It’s still in the dehydrator, so I don’t know if it’s a success or not. I’ll let you know.
Besides that, I’ve done some fruit.
Watermelon – my second favorite so far. This was yesterday when I stacked it up:
And here’s the finished product:
Kind of looks like a raw beef jerky, doesn’t it? But it’s not. It’s watermelon. Very watermelon. Chewy, with a very intense watermelon flavor. Because – hey! It’s real watermelon!
I’ve dehydrated mango, which Bill likes best so far.
Yesterday I also did some kiwi (my personal favorite) -
Kiwi is pretty.
And, the newest fruit in my new repertoire, pineapple:
Dried, the pineapple kind of looks like mushrooms. Chicken of the woods, maybe.
Like all the fruits I’ve dehydrated so far, the finished product keeps the flavor and really only changes in texture.
It tastes real, you know?
A couple months ago, maybe, I saw dried kiwi in the store and was so excited about it. Until I bought some.
First of all, they didn’t taste like kiwi or anything else real. I’m sure I read the label, but I don’t remember what else was added to the poor little kiwi slices. I think I blocked it out because, frankly, I’m annoyed with myself for not reading the ingredients before I bought the stuff. The too-green color should have clued me in, but I don’t know, maybe I was really, really tired at the time.
Anyway, I have seen the light, and I’ll do my own dehydrating from now on.
It’s so cool!
You should listen to my sister – get a dehydrator!
Oh – but wait! There’s more!
I don’t have pictures, yet, but I am planning to make a new batch soon.
I’ve made potato chips.
Not sliced potato chips, mind you, but more along the lines of baked chips or some sort of faux-chip you might find in a can on your grocery store shelf…things with all sorts of artificial and highly addictively-flavored ingredients. Julia loves that stuff and would eat it all the time if I let her.

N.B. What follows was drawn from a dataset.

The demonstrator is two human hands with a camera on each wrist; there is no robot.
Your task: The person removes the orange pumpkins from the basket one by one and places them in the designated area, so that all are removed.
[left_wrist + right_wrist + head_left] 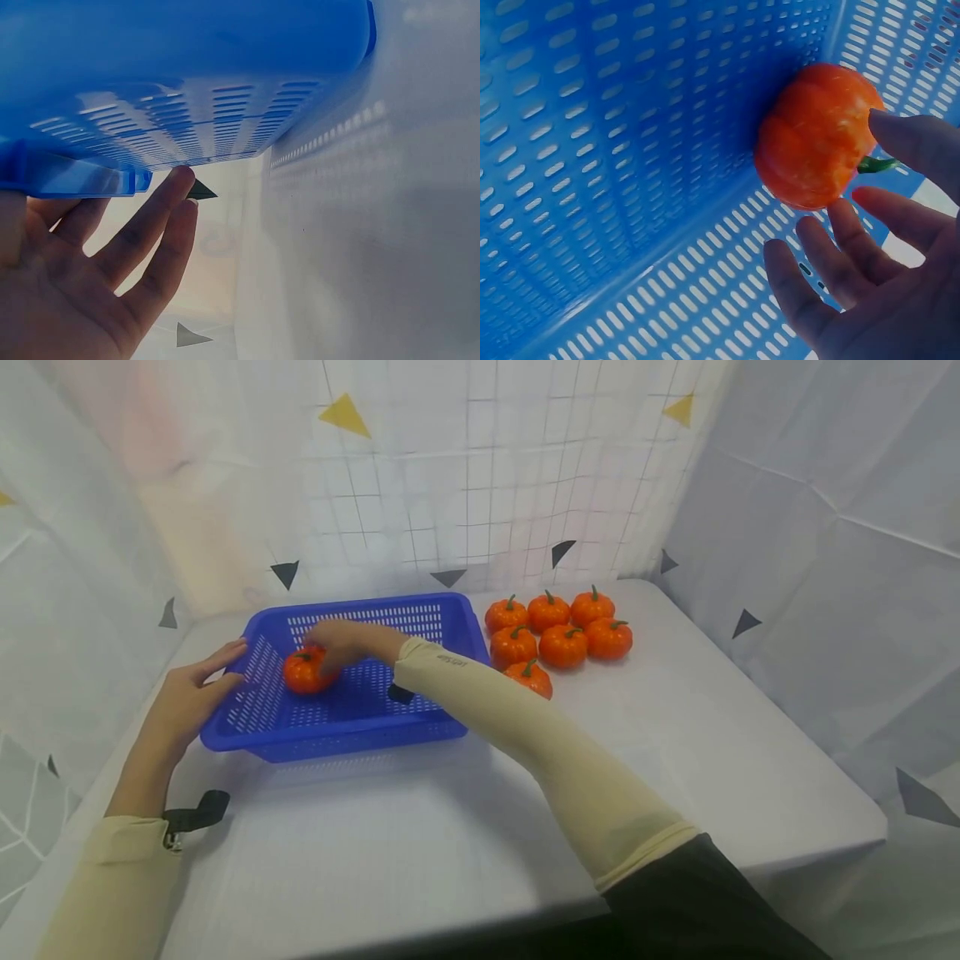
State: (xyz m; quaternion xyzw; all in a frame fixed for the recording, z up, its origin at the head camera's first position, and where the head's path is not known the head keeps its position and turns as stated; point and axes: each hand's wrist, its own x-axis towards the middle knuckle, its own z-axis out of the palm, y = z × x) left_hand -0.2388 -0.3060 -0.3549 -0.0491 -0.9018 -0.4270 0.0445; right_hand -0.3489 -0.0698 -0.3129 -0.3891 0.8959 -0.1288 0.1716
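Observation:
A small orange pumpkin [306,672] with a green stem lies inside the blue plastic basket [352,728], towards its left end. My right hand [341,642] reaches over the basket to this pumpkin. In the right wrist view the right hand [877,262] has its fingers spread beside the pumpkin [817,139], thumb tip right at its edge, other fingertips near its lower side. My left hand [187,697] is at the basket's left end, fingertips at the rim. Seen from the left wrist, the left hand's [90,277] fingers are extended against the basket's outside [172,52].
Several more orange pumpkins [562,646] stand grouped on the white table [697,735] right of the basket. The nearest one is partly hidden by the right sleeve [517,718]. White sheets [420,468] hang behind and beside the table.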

Anyway, I’d seen several versions online, so I figured I’d give homemade un-chip chips a try. I baked a bunch of russet potatoes, scooped the cooked innards out, and pureed them with some butter, water, and salt. I poured the mixture out just like I did when making the fruit leather, and let the dehydrator run overnight.
My potato slurry was too thin, resulting in see-through sections of chips, so I’ll fix that next time around, but they tasted good! They tasted like potato!
Best of all, Julia probably ate most of them. She is also on board with concocting different flavors for subsequent batches. She really likes salt and vinegar. Or buffalo. Or barbecue.
I’ll let you know what happens.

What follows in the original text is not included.